Give back all of the data, word for word.

++++++++++++++++++++

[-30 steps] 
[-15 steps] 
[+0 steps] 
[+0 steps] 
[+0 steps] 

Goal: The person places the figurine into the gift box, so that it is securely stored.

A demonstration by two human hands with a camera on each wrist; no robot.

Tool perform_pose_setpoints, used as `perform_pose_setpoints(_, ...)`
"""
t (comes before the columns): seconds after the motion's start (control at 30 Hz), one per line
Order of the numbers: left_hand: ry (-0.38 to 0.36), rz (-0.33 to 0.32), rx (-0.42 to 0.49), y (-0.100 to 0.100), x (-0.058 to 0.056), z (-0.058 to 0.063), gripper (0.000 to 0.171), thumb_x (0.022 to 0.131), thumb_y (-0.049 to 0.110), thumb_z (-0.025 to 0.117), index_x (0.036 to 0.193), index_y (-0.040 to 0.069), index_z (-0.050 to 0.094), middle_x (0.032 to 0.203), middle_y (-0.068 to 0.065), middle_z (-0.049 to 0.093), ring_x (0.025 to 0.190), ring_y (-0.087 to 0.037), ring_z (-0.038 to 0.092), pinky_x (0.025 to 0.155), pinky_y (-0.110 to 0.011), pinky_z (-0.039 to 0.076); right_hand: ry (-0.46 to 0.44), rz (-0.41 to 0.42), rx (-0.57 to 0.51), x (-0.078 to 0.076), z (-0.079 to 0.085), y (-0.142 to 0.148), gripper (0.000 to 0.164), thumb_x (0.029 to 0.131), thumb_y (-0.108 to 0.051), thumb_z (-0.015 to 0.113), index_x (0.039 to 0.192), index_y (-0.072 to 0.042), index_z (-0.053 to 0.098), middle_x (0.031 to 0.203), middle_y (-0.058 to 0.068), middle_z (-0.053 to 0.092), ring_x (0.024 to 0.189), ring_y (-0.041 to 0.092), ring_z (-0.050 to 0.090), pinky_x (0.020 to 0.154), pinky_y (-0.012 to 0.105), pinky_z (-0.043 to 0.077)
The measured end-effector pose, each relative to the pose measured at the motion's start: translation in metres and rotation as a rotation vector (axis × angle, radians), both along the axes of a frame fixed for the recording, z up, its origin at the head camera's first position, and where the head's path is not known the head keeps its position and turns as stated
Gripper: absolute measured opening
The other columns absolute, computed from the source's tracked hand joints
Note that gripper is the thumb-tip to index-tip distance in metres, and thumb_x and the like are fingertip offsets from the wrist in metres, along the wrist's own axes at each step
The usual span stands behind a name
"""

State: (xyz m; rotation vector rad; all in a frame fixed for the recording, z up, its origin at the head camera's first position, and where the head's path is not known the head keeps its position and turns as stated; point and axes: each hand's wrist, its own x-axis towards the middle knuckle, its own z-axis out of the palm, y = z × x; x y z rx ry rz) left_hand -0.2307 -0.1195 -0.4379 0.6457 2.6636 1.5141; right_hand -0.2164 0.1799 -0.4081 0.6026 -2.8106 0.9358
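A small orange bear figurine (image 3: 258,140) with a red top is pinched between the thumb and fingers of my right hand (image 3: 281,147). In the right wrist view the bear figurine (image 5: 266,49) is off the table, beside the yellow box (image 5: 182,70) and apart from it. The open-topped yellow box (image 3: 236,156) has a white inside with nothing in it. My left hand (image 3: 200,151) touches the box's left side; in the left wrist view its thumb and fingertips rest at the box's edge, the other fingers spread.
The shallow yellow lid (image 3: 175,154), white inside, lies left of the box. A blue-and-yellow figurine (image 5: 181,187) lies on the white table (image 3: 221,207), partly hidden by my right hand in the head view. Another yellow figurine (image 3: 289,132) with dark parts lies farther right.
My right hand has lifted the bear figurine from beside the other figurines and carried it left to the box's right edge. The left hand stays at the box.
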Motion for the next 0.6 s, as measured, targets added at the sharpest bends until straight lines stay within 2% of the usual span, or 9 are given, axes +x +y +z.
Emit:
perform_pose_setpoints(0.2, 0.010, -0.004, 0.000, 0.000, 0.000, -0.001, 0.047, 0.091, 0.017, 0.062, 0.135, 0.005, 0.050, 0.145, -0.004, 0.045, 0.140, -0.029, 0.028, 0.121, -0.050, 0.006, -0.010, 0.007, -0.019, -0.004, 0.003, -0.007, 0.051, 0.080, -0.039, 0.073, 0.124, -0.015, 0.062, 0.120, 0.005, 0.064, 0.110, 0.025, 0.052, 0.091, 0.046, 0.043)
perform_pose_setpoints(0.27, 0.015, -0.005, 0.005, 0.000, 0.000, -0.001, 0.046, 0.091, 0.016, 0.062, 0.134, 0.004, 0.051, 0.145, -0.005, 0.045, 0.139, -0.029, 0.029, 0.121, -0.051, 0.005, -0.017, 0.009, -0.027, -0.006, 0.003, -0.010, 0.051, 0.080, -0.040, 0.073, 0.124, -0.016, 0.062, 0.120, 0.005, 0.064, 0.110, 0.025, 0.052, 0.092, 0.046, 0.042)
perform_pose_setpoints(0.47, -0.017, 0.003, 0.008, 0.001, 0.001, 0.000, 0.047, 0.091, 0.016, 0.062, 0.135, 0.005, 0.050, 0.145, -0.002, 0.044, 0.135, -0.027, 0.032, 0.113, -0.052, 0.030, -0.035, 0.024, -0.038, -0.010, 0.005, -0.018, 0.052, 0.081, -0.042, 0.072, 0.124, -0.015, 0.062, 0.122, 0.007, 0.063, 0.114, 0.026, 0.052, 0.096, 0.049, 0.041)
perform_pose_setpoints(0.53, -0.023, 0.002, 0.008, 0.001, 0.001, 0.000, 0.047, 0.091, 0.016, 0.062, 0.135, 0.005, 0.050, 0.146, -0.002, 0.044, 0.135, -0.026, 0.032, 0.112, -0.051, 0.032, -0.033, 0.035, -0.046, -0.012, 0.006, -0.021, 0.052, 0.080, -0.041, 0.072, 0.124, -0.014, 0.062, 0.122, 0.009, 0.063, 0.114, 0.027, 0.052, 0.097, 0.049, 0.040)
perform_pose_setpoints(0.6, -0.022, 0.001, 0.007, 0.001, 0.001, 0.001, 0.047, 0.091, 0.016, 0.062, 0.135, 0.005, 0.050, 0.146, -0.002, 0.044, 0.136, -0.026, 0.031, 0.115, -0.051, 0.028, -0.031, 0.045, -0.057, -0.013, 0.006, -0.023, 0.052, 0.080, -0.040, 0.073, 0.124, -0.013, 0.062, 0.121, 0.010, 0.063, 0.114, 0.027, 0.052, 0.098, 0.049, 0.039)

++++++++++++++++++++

TASK SOLUTION:
[-30 steps] 
[-15 steps] 
[+0 steps] 
[+0 steps] 
[+0 steps] 

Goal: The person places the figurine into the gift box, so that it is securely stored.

A demonstration by two human hands with a camera on each wrist; no robot.

Tool perform_pose_setpoints, used as `perform_pose_setpoints(_, ...)`
"""
t (comes before the columns): seconds after the motion's start (control at 30 Hz), one per line
Order of the numbers: left_hand: ry (-0.38 to 0.36), rz (-0.33 to 0.32), rx (-0.42 to 0.49), y (-0.100 to 0.100), x (-0.058 to 0.056), z (-0.058 to 0.063), gripper (0.000 to 0.171), thumb_x (0.022 to 0.131), thumb_y (-0.049 to 0.110), thumb_z (-0.025 to 0.117), index_x (0.036 to 0.193), index_y (-0.040 to 0.069), index_z (-0.050 to 0.094), middle_x (0.032 to 0.203), middle_y (-0.068 to 0.065), middle_z (-0.049 to 0.093), ring_x (0.025 to 0.190), ring_y (-0.087 to 0.037), ring_z (-0.038 to 0.092), pinky_x (0.025 to 0.155), pinky_y (-0.110 to 0.011), pinky_z (-0.039 to 0.076); right_hand: ry (-0.46 to 0.44), rz (-0.41 to 0.42), rx (-0.57 to 0.51), x (-0.078 to 0.076), z (-0.079 to 0.085), y (-0.142 to 0.148), gripper (0.000 to 0.164), thumb_x (0.029 to 0.131), thumb_y (-0.108 to 0.051), thumb_z (-0.015 to 0.113), index_x (0.039 to 0.192), index_y (-0.072 to 0.042), index_z (-0.053 to 0.098), middle_x (0.031 to 0.203), middle_y (-0.058 to 0.068), middle_z (-0.053 to 0.092), ring_x (0.024 to 0.189), ring_y (-0.041 to 0.092), ring_z (-0.050 to 0.090), pinky_x (0.020 to 0.154), pinky_y (-0.012 to 0.105), pinky_z (-0.043 to 0.077)
The measured end-effector pose, each relative to the pose measured at the motion's start: translation in metres and rotation as a rotation vector (axis × angle, radians), both along the axes of a frame fixed for the recording, z up, its origin at the head camera's first position, and where the head's path is not known the head keeps its position and turns as stated
Gripper: absolute measured opening
The other columns absolute, computed from the source's tracked hand joints
Note that gripper is the thumb-tip to index-tip distance in metres, and thumb_x and the like are fingertip offsets from the wrist in metres, along the wrist's own axes at each step
The usual span stands behind a name
"""

State: (xyz m; rotation vector rad; all in a frame fixed for the recording, z up, its origin at the head camera's first position, and where the head's path is not known the head keeps its position and turns as stated; point and axes: each hand's wrist, its own x-axis towards the middle knuckle, its own z-axis out of the palm, y = z × x; x y z rx ry rz) left_hand -0.2307 -0.1195 -0.4379 0.6457 2.6636 1.5141; right_hand -0.2164 0.1799 -0.4081 0.6026 -2.8106 0.9358
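A small orange bear figurine (image 3: 258,140) with a red top is pinched between the thumb and fingers of my right hand (image 3: 281,147). In the right wrist view the bear figurine (image 5: 266,49) is off the table, beside the yellow box (image 5: 182,70) and apart from it. The open-topped yellow box (image 3: 236,156) has a white inside with nothing in it. My left hand (image 3: 200,151) touches the box's left side; in the left wrist view its thumb and fingertips rest at the box's edge, the other fingers spread.
The shallow yellow lid (image 3: 175,154), white inside, lies left of the box. A blue-and-yellow figurine (image 5: 181,187) lies on the white table (image 3: 221,207), partly hidden by my right hand in the head view. Another yellow figurine (image 3: 289,132) with dark parts lies farther right.
My right hand has lifted the bear figurine from beside the other figurines and carried it left to the box's right edge. The left hand stays at the box.
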Motion for the next 0.6 s, as measured, targets added at the sharpest bends until straight lines stay within 2% of the usual span, or 9 are given, axes +x +y +z.
Emit:
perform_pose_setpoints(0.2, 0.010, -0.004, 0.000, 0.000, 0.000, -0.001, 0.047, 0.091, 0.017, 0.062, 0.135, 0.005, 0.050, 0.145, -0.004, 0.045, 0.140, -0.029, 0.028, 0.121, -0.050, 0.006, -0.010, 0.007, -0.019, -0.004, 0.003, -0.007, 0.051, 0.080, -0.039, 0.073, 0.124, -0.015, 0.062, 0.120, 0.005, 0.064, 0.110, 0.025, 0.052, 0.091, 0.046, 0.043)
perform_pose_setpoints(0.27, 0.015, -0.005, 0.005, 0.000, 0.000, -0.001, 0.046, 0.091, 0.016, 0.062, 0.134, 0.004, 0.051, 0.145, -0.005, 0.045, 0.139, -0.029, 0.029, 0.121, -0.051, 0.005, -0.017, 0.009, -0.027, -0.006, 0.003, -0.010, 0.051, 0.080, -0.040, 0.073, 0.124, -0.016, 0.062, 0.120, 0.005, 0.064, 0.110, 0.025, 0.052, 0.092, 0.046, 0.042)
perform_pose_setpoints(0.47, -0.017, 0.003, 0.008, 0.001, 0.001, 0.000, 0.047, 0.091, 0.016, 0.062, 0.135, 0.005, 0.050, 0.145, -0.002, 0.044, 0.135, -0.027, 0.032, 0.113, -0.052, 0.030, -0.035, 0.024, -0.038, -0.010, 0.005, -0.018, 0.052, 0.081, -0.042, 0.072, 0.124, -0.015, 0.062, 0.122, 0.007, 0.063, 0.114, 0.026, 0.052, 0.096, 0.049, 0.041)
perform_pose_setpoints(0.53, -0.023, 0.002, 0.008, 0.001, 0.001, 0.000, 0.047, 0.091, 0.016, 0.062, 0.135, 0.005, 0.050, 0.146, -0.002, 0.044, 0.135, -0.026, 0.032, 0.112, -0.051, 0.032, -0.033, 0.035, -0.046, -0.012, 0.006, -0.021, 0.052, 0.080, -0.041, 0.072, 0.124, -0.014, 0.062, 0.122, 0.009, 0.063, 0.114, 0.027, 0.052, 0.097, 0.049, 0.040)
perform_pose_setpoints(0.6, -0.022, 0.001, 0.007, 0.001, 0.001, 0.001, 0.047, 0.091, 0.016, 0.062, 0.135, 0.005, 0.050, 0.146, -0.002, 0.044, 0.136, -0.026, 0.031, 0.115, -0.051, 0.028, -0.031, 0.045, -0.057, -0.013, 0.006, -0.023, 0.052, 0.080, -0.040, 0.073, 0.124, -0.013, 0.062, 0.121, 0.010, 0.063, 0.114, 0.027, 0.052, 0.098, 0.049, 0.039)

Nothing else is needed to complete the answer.